WORK REQUEST: Transcribe the listing word for word. Begin at its first line and end with the line containing "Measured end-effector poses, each".

DATA EXTRACT:
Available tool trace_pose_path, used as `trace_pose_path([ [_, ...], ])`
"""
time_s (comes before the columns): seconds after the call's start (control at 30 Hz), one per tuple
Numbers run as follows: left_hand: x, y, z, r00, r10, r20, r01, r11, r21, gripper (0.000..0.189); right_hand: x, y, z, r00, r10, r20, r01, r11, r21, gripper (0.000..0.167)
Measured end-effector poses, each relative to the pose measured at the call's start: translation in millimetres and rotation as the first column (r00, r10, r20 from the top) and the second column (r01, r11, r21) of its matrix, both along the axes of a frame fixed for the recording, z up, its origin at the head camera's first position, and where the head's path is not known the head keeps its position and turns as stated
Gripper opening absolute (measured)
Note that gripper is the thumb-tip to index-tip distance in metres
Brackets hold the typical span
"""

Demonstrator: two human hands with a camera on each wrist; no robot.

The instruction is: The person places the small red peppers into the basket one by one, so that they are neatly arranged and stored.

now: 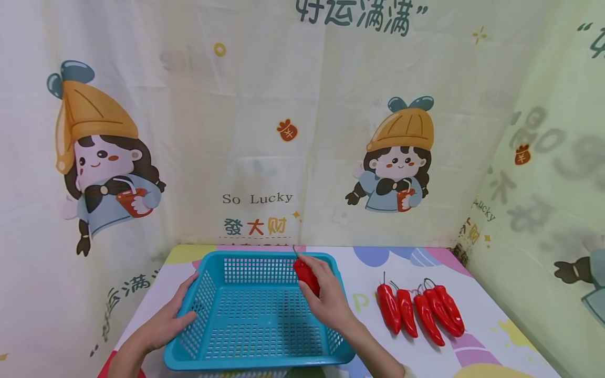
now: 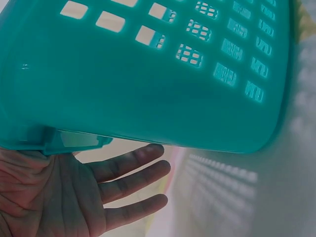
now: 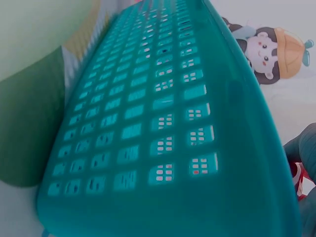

ANSWER SECTION:
Available tool trace_pose_path, used as `trace_pose_path([ [_, ...], ])`
"""
time_s (comes before the columns): seconds after the call's start (control at 30 Hz), one per tuple
Numbers run as follows: left_hand: x, y, z, r00, r10, r20, r01, r11, r21, gripper (0.000..0.189); right_hand: x, y, z, r00, r10, r20, r01, r11, r21, gripper (0.000..0.167)
Measured end-effector poses, each relative to the pose measured at the call's start: translation in millimetres and rotation as the first column (r00, r10, r20 from the top) and the second column (r01, r11, r21) of its matrix, both along the axes of a frame fixed for the recording, z up, its origin at the head camera's first position, and where the head's path is not known the head keeps its position and turns as stated

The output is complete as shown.